What the exercise asks
For the entries below, print exactly the lines between the line holding "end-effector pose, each" and the line holding "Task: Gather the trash", inclusive, and nothing else.

*** Opening Data excerpts ***

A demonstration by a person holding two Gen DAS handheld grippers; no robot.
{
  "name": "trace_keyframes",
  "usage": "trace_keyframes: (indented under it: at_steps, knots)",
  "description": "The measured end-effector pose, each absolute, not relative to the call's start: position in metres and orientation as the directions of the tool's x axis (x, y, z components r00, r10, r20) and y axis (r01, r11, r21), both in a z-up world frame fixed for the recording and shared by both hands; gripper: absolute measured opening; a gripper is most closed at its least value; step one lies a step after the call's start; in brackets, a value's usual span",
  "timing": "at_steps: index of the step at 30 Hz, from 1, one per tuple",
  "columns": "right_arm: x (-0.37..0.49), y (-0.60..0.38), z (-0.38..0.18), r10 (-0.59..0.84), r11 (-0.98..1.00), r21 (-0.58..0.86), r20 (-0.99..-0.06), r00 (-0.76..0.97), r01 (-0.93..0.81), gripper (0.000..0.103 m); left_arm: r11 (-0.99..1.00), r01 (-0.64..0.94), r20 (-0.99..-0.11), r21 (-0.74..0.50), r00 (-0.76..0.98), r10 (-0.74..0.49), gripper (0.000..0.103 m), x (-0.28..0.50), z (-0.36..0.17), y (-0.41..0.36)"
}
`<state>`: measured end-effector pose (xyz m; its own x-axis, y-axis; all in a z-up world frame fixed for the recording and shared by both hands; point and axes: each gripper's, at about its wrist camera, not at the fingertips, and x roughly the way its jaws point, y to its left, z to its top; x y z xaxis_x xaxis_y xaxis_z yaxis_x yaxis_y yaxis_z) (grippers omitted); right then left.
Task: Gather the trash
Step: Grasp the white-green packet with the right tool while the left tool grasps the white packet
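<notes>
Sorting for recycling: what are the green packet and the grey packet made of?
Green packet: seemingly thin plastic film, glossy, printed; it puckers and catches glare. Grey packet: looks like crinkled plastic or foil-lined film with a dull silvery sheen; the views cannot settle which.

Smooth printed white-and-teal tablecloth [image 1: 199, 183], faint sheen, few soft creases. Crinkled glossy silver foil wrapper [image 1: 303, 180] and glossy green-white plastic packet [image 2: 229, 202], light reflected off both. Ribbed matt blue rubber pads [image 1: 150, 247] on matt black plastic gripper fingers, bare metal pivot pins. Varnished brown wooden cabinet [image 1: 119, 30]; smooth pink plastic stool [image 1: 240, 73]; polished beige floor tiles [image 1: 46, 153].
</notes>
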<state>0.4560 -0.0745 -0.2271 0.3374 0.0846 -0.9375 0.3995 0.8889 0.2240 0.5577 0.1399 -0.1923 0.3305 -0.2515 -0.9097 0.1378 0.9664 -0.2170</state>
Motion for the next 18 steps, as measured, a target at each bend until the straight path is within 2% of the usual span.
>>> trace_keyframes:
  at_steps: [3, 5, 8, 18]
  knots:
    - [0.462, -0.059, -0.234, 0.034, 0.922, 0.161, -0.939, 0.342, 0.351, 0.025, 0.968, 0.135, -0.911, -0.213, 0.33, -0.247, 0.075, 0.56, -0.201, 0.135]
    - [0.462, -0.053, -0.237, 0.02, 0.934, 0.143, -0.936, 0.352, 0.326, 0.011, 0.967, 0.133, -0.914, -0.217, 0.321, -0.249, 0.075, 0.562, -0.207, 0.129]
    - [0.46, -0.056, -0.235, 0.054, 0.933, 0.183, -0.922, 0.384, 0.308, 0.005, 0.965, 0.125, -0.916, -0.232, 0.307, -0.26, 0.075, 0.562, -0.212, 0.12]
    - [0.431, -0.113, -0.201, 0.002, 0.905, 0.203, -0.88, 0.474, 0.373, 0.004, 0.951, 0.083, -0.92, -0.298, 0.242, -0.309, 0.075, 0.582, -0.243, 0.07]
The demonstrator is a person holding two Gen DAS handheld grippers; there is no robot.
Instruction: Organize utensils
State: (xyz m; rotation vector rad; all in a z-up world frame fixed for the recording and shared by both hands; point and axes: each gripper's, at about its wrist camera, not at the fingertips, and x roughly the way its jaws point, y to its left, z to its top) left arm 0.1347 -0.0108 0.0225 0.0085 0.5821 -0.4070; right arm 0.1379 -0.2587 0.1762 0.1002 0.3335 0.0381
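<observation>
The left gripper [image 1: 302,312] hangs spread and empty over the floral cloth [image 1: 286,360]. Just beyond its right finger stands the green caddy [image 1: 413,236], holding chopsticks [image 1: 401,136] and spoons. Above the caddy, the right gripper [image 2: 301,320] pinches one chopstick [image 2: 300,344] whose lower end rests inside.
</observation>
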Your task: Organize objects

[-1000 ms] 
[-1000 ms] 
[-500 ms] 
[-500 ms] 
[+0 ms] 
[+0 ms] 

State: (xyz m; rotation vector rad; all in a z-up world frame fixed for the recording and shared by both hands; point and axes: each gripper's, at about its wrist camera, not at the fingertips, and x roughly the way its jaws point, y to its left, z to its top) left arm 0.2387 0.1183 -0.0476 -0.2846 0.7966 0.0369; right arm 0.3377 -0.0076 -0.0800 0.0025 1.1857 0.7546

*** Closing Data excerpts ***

Task answer
  "description": "The measured end-effector pose, each absolute, not relative to the call's start: position in metres and orientation as the directions of the tool's x axis (x, y, z components r00, r10, r20) and y axis (r01, r11, r21), both in a z-up world frame fixed for the recording and shared by both hands; gripper: absolute measured opening; a gripper is most closed at its least value; step one lies a step after the call's start; in brackets, a value's usual span",
  "timing": "at_steps: index of the step at 30 Hz, from 1, one per tuple",
  "columns": "right_arm: x (-0.37..0.49), y (-0.60..0.38), z (-0.38..0.18), r10 (-0.59..0.84), r11 (-0.98..1.00), r21 (-0.58..0.86), r20 (-0.99..-0.06), r00 (-0.76..0.97), r01 (-0.93..0.81), gripper (0.000..0.103 m); left_arm: r11 (-0.99..1.00), r01 (-0.64..0.94), r20 (-0.99..-0.11), r21 (-0.74..0.50), r00 (-0.76..0.98), r10 (-0.74..0.49), gripper (0.000..0.103 m), x (-0.28..0.50), z (-0.36..0.17), y (-0.41..0.36)"
}
`<state>`: measured end-effector pose (xyz m; its own x-axis, y-axis; all in a z-up world frame fixed for the recording and shared by both hands; point and axes: each gripper's, at about its wrist camera, not at the fingertips, and x roughly the way its jaws point, y to its left, z to its top; x y z xaxis_x xaxis_y xaxis_z yaxis_x yaxis_y yaxis_z) (grippers omitted); right then left.
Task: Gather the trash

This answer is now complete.